**TASK TO CARRY OUT**.
Only one span is wanted from the lines below: from the one with "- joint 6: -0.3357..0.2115" up to and including the one with "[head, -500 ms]". Copy it exactly, without images.
Top of DATA LISTING
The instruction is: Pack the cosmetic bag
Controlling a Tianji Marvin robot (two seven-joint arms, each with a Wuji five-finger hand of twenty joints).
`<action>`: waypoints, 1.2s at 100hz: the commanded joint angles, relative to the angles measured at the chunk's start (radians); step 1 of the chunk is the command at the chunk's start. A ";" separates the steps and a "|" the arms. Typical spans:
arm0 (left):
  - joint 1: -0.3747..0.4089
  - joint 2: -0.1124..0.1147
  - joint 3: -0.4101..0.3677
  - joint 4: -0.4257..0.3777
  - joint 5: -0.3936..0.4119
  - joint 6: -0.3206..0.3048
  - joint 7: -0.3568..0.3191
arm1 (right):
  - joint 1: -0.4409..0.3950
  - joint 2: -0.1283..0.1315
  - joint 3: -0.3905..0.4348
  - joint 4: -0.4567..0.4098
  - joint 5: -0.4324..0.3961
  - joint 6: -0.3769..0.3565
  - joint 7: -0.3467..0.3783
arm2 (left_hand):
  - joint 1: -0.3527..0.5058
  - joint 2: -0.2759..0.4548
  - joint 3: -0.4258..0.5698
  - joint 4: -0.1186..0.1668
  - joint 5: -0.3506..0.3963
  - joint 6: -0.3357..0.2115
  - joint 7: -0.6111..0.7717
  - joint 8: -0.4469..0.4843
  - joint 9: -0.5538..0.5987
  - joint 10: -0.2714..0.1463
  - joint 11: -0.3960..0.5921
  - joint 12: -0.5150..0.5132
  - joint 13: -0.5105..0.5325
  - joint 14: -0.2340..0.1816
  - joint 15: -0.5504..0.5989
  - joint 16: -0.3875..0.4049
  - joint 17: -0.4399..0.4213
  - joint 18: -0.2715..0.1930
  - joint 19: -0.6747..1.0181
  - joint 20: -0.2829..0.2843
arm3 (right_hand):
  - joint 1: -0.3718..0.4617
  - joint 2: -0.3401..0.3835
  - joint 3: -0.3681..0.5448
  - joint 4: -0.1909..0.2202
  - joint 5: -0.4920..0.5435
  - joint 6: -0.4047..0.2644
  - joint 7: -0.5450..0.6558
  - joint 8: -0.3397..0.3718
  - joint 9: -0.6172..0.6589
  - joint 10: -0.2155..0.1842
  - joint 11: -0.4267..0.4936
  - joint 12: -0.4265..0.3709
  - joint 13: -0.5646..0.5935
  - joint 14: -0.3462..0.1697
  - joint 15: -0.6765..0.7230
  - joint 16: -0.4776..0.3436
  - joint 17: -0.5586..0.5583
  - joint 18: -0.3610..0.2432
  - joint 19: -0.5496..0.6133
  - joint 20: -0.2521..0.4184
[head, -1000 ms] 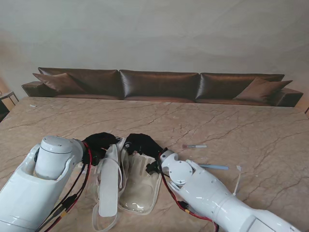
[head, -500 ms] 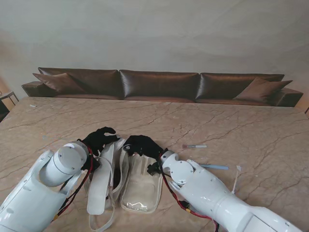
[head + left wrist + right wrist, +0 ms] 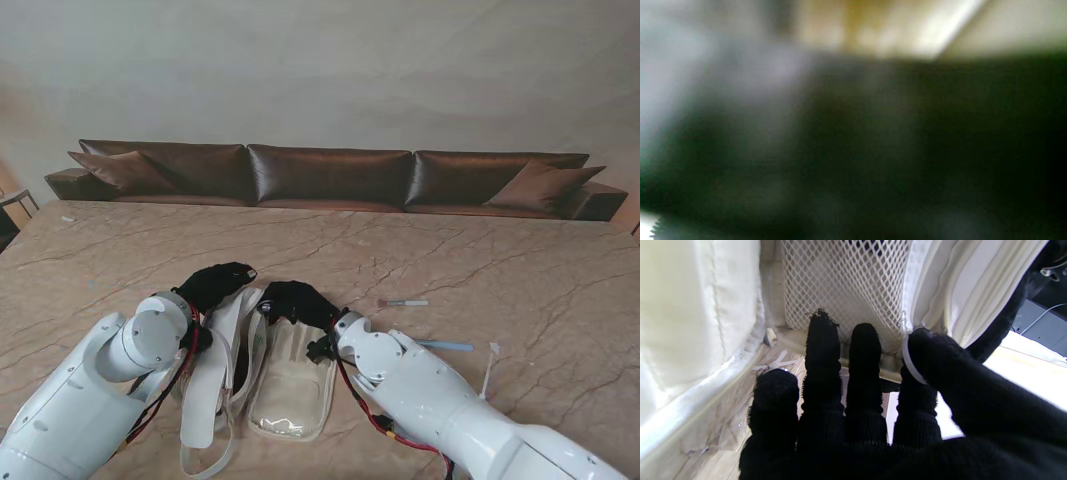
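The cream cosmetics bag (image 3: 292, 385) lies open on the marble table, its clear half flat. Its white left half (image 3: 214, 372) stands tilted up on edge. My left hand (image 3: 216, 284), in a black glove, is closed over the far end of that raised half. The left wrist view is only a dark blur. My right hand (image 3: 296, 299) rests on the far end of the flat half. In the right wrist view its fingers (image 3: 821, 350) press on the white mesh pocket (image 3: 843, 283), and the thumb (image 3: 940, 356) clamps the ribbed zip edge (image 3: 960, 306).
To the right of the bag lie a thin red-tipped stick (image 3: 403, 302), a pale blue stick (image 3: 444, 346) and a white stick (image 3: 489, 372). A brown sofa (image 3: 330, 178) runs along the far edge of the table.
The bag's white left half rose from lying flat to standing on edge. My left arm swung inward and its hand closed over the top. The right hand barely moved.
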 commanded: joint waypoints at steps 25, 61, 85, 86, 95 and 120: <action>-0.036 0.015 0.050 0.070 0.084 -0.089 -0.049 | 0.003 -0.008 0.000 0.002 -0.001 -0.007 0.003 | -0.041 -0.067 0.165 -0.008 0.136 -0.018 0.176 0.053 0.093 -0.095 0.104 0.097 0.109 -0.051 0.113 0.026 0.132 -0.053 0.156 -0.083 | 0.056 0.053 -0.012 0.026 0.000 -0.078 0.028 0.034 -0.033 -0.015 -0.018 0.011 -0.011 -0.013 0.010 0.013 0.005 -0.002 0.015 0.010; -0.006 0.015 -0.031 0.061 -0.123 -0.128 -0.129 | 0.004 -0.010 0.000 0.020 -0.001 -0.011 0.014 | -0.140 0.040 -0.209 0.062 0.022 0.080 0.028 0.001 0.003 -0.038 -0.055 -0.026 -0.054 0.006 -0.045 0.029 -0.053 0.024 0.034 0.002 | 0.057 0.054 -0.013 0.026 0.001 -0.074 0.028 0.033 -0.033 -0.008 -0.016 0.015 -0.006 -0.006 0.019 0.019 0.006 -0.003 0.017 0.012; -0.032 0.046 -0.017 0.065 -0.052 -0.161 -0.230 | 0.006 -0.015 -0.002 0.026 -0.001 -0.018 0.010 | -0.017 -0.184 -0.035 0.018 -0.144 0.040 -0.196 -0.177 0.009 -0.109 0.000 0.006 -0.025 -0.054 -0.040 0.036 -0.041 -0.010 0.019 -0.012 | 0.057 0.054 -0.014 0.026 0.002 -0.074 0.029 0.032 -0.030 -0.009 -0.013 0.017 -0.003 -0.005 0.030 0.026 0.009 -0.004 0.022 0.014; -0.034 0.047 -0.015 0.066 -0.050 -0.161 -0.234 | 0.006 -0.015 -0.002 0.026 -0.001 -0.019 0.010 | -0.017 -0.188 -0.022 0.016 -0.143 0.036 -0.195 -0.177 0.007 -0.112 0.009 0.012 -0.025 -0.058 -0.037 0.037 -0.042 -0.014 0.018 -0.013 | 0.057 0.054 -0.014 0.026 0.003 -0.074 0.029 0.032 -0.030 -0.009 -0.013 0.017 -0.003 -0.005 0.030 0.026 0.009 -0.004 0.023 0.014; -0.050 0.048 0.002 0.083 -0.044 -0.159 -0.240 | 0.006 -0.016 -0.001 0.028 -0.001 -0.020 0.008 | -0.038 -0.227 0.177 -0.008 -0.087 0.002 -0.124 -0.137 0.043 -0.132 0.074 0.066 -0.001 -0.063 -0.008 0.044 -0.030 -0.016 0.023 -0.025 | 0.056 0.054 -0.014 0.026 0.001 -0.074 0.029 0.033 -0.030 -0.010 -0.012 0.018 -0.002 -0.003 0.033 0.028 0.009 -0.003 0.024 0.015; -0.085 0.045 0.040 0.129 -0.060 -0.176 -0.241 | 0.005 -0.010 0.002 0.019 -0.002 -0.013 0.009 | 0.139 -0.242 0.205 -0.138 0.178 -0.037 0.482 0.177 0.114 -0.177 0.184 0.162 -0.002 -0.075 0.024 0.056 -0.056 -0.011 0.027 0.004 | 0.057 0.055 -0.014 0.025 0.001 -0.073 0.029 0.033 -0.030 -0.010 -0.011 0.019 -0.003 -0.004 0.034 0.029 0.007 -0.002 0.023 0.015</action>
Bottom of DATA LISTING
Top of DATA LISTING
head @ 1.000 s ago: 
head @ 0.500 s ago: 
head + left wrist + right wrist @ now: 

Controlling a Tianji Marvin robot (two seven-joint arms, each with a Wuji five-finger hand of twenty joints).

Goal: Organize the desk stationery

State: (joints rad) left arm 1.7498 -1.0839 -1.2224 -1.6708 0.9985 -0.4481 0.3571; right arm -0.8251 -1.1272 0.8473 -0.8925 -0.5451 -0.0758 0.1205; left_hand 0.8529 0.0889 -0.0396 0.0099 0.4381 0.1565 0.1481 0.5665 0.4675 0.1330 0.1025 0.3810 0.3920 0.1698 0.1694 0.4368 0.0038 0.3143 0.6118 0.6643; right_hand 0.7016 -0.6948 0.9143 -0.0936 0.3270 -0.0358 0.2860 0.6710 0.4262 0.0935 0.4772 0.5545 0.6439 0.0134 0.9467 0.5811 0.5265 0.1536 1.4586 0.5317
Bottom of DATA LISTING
**ANSWER TO THE EXERCISE**.
  - joint 6: -0.3357..0.2115
  - joint 7: -0.6111..0.7717
  - joint 8: -0.4469..0.4843
  - joint 9: -0.5538..0.5987
  - joint 10: -0.2714..0.1463
  - joint 11: -0.3960..0.5921
  - joint 12: -0.5150..0.5132
  - joint 13: -0.5105..0.5325
  - joint 14: -0.2340..0.1816
  - joint 15: -0.5504..0.5989
  - joint 16: -0.3875..0.4049
  - joint 17: -0.4399..0.4213
  - joint 18: -0.2715..0.1930
  - joint 19: -0.6747..1.0181
  - joint 20: -0.2829..0.2843
arm3 (right_hand):
  - joint 1: -0.3718..0.4617
  - joint 2: -0.3401..0.3835
  - joint 3: -0.3681..0.5448
  - joint 4: -0.1909..0.2202
  - joint 5: -0.4920..0.5435
  - joint 6: -0.4047..0.2644
  - joint 7: -0.5450..0.6558
  - joint 8: -0.3397..0.3718
  - joint 9: -0.6172..0.6589
  - joint 10: -0.2155..0.1842
  - joint 11: -0.4267..0.4936
  - joint 12: -0.4265..0.3709
  - joint 13: -0.5646..0.5935
  - joint 14: -0.3462..0.1697
  - joint 15: -0.6765..0.7230
  - joint 16: -0.4776..0.3436
  - joint 17: -0.5586..0.5583
  - joint 18: -0.3610..0.2432
  - joint 19: -0.5496..0.6133
  - joint 20: -0.2521..0.4184
[head, -1000 ms] 
[head, -500 ms] 

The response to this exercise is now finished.